### Instructions to follow
Copy each line of the following data that contains "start".

### Information provided
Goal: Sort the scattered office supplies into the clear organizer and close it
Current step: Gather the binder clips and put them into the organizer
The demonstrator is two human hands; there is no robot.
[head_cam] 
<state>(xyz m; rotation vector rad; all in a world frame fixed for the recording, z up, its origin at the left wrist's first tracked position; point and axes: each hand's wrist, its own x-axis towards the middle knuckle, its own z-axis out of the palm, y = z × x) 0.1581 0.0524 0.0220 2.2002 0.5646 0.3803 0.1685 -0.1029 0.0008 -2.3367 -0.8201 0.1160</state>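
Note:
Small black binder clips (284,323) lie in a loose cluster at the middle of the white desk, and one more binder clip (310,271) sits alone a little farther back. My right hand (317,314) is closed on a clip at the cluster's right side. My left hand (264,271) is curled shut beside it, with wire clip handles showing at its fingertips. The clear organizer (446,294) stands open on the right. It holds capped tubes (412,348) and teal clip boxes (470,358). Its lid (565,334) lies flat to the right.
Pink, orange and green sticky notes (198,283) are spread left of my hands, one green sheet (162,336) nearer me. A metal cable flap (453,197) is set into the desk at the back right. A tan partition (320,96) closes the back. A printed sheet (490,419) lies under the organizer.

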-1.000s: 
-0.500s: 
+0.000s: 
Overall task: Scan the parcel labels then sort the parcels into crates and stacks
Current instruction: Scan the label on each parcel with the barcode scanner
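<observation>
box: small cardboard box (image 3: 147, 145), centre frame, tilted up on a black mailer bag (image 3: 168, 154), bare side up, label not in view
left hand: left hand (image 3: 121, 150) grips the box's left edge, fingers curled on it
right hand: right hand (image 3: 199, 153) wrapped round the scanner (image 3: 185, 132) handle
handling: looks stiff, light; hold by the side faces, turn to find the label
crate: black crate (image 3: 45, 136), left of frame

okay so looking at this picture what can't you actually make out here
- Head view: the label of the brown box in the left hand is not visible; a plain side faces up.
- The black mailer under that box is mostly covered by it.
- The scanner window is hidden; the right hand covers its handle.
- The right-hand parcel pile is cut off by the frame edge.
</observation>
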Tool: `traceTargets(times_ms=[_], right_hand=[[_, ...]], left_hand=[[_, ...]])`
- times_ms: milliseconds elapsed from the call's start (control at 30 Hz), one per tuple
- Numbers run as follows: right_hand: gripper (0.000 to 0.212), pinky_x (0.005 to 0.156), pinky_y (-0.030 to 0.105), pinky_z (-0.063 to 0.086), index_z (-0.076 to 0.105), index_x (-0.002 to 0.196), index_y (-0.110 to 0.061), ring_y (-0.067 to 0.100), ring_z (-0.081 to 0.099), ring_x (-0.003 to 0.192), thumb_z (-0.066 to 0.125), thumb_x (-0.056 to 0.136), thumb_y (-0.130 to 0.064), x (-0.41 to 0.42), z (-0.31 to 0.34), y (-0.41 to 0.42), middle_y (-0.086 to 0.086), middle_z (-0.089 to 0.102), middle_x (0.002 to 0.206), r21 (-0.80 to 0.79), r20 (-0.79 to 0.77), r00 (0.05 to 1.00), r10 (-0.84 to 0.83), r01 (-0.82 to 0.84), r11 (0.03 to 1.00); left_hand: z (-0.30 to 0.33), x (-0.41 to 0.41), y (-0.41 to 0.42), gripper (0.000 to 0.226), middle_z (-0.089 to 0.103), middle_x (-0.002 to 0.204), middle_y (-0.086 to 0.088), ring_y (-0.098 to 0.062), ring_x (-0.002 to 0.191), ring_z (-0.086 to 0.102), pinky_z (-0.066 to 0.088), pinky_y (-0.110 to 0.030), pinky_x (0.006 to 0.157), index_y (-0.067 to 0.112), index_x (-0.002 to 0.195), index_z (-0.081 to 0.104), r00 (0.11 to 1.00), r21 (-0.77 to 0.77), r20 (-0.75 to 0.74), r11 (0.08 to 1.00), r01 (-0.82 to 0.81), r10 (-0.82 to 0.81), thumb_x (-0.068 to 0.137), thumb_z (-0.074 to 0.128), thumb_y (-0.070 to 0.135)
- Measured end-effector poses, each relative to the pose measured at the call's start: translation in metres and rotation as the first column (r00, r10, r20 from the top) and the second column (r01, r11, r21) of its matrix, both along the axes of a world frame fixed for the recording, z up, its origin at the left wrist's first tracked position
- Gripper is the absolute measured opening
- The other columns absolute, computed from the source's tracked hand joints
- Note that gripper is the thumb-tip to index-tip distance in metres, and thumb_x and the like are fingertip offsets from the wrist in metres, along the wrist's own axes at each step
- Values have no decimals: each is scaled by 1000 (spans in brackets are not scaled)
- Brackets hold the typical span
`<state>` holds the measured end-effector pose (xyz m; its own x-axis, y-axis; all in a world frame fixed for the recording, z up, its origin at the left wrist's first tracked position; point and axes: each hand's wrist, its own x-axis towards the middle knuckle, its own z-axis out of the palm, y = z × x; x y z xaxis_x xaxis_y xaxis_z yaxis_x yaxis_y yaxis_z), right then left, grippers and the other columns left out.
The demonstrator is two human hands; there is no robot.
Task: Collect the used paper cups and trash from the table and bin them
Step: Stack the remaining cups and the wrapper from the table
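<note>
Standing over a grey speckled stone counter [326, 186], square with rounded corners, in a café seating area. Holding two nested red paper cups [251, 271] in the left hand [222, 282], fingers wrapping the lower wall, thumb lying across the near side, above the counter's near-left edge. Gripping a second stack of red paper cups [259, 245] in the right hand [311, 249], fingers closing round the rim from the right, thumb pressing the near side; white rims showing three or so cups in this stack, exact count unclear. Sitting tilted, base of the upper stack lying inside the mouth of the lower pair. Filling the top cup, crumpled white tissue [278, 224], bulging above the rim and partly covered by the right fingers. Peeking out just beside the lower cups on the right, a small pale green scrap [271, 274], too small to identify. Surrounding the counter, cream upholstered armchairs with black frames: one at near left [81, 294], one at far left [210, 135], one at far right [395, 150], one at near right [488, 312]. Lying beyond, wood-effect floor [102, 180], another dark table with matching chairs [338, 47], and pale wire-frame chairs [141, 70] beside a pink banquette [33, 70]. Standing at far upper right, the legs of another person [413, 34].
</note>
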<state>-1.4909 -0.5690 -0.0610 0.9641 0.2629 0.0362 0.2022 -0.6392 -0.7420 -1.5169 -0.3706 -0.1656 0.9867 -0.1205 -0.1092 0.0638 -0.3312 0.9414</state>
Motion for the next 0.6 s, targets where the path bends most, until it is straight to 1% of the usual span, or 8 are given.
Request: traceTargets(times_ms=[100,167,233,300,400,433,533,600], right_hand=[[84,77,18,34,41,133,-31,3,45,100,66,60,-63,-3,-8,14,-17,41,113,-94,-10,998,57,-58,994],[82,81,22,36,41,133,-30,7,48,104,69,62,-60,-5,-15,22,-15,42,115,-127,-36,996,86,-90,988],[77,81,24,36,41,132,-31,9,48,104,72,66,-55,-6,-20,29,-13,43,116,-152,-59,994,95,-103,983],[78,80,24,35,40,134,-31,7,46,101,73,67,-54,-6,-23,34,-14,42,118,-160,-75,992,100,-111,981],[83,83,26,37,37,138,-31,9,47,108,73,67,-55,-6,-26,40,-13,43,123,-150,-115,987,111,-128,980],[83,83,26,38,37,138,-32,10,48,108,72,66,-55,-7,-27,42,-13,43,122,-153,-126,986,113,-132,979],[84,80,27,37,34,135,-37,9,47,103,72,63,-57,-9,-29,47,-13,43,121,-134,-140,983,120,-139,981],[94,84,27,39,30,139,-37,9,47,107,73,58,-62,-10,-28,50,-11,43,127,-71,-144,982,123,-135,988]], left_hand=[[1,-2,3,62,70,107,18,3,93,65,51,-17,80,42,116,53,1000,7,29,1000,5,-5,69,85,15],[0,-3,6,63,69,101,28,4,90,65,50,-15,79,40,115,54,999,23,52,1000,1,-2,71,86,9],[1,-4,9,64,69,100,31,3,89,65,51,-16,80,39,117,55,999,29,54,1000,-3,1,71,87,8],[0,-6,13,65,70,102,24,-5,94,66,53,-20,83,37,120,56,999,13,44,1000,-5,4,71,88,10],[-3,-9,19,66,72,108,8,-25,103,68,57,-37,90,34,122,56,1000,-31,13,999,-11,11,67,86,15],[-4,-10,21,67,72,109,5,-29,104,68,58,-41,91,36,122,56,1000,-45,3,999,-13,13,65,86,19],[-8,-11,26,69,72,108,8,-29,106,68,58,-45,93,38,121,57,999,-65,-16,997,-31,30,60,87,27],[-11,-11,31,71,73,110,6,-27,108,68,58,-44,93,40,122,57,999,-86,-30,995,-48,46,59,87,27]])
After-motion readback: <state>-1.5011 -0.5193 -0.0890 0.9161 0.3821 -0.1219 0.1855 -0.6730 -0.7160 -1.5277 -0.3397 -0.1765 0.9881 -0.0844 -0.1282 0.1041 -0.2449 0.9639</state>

### Result below
- times_ms: milliseconds elapsed from the call's start (control at 30 Hz), one per tuple
- Measured end-effector poses, each relative to the pose measured at the call's start: translation in metres and rotation as the first column (r00, r10, r20 from the top) and the second column (r01, r11, r21) of its matrix, both along the axes of a world frame fixed for the recording, z up, its origin at the left wrist's first tracked position

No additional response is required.